Haemoglobinopathies are a group of disorders,including sickle cell disease and thalassemia,which affect the structure of hemoglobin.annually 300000 people are born clinically affected by this group of diseases.
Sickle cell disease is a haemoglobinopathy caused by a single nucleotide substitution leading to abnormal haemoglobin structure.The abnormal red cells “sickled” create occlusion of the microvasculature,leading to painful crisis and hospitalization. The most significant form of disease is HgbS-S.Complications include infection,Anemia,renal disease ,pulmonary hypertension,stroke,venous thrombosis events.In pregnancy the adverse outcome includes small for gestational age neonates,pregnancy loss,Pre-eclampsia and maternal mortality.
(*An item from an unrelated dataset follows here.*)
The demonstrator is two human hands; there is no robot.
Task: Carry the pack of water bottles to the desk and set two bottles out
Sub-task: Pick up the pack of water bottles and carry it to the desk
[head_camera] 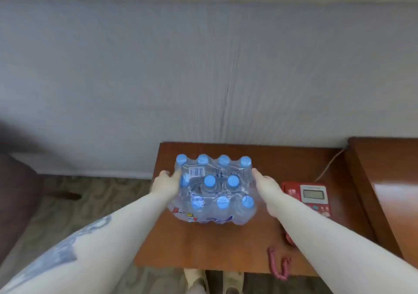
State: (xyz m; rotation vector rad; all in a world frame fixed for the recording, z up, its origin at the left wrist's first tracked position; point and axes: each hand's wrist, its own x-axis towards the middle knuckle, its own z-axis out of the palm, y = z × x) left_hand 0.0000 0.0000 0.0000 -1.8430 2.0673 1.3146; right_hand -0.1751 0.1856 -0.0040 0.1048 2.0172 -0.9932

Thalassemia are group of disorders affecting the production of interlocking peptides of hemoglobin which can lead to microcytic anemia.Depending on the severity may present a mild or a severe Anemia requiring regular transfusions and shortened life spans.There have been reports of higher rates of fetal growth restriction with beta Thalassemia minor so the ultrasound should be considered regularly.Monitoring of Anemia should be done.
Persons from Africa,southeast Asia,Middle East and west Indian descents are at higher risk.Initial screening should include haemoglobin electrophoresis. Preconceptional counseling is important to know maternal and fetal risk and further antepartum,intrapartum and postpartum management.